■ Task prompt: Please return the data word for word and leave out any picture it contains.

■ Data section:
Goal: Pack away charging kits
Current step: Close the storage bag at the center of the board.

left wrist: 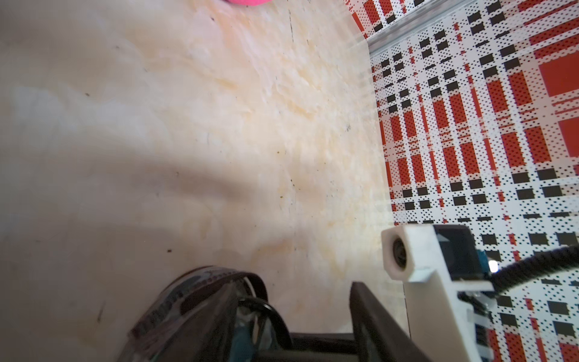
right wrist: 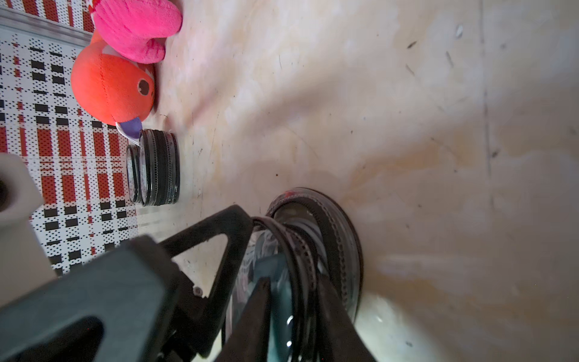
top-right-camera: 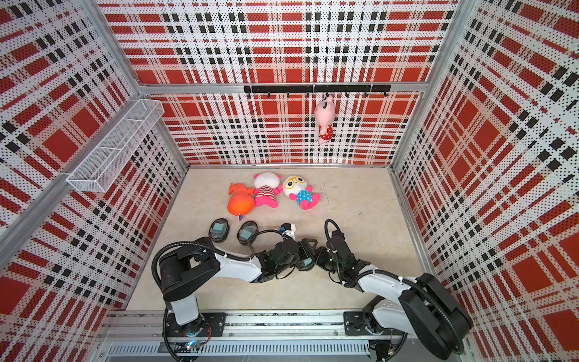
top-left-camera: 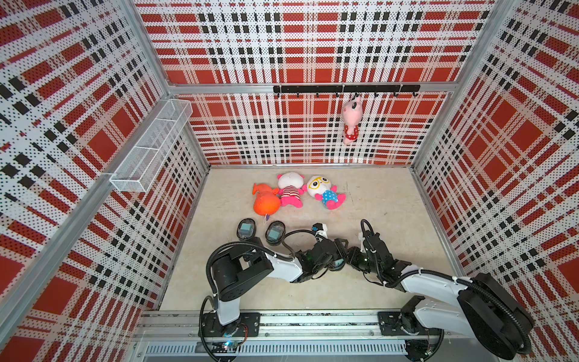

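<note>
— On your desk (top-left-camera: 391, 203), what gripped the third case (right wrist: 341, 238)?
— Your right jaws clamped its rim, apparently; your left jaws, I couldn't tell. A teal adapter (right wrist: 277, 272) sat inside; two more filled the other cases (top-left-camera: 247, 220).

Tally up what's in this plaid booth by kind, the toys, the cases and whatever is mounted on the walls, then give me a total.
4 plush toys
3 black oval cases
1 white mesh basket
1 black hook rail
Total: 9
</note>
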Motion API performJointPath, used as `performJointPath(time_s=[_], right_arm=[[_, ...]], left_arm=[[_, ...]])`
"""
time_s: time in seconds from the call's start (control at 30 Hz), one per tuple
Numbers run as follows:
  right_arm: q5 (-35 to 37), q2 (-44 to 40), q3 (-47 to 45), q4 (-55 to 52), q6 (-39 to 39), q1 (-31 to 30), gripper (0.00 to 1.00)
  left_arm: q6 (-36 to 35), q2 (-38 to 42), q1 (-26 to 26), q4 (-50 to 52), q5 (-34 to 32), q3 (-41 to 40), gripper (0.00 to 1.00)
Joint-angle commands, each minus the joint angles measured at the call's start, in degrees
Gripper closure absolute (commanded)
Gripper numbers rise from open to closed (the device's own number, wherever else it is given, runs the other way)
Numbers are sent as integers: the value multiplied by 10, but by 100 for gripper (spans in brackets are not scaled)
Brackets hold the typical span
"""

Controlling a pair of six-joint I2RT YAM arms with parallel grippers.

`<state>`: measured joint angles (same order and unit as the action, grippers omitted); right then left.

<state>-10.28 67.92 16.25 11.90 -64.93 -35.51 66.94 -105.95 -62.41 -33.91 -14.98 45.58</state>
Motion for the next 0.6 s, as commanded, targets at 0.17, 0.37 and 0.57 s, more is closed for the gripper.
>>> performJointPath(time_s=[0.17,0.37,0.57], right_arm=[[58,-23,55,-86,65,5,93],[93,-3,83,-112,123,13,98],[91,11,98,-124,163,30,80]], left_arm=[[5,53,10,0,-29,-37,35],[-3,94,23,28,-48,-55,31],[-5,88,25,79,-50,-39,31]])
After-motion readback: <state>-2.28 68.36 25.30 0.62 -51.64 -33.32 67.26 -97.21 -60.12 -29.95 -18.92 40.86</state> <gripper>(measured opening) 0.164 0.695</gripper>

■ Response:
Goal: Pack away charging kits
Current step: Close the storage bag at the center of the board.

left wrist: 
right wrist: 
top-right-camera: 
top-left-camera: 

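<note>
— On your desk (top-left-camera: 391, 203), what gripped the third case (right wrist: 341, 238)?
— Your right jaws clamped its rim, apparently; your left jaws, I couldn't tell. A teal adapter (right wrist: 277, 272) sat inside; two more filled the other cases (top-left-camera: 247, 220).

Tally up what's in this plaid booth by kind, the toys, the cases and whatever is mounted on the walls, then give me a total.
4 plush toys
3 black oval cases
1 white mesh basket
1 black hook rail
Total: 9
</note>
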Motion API performJointPath, used as `performJointPath(time_s=[_], right_arm=[[_, ...]], left_arm=[[_, ...]])`
"""
time_s: time in seconds from the call's start (control at 30 Hz), one per tuple
Numbers run as follows:
  right_arm: q5 (-35 to 37), q2 (-44 to 40), q3 (-47 to 45), q4 (-55 to 52), q6 (-39 to 39), q1 (-31 to 30), gripper (0.00 to 1.00)
  left_arm: q6 (-36 to 35), q2 (-38 to 42), q1 (-26 to 26), q4 (-50 to 52), q5 (-34 to 32), q3 (-41 to 40), gripper (0.00 to 1.00)
Joint-angle commands, each minus the joint angles measured at the call's start, in degrees
Gripper closure absolute (commanded)
Gripper numbers rise from open to closed (the device's own number, wherever else it is given, runs the other way)
Numbers are sent as integers: the value multiplied by 10, but by 100 for gripper (spans in brackets are not scaled)
Brackets hold the typical span
"""

Controlling a pair of six-joint I2RT YAM arms with parallel grippers.

`<state>`: measured joint angles (same order and unit as the action, grippers omitted); right then left.

<state>-10.28 67.92 16.25 11.90 -64.93 -35.51 66.94 -105.95 -62.41 -33.91 -14.98 45.58</state>
Motion for the next 0.6 s, as commanded, targets at 0.17, 0.37 and 0.57 s, more is closed for the gripper.
>>> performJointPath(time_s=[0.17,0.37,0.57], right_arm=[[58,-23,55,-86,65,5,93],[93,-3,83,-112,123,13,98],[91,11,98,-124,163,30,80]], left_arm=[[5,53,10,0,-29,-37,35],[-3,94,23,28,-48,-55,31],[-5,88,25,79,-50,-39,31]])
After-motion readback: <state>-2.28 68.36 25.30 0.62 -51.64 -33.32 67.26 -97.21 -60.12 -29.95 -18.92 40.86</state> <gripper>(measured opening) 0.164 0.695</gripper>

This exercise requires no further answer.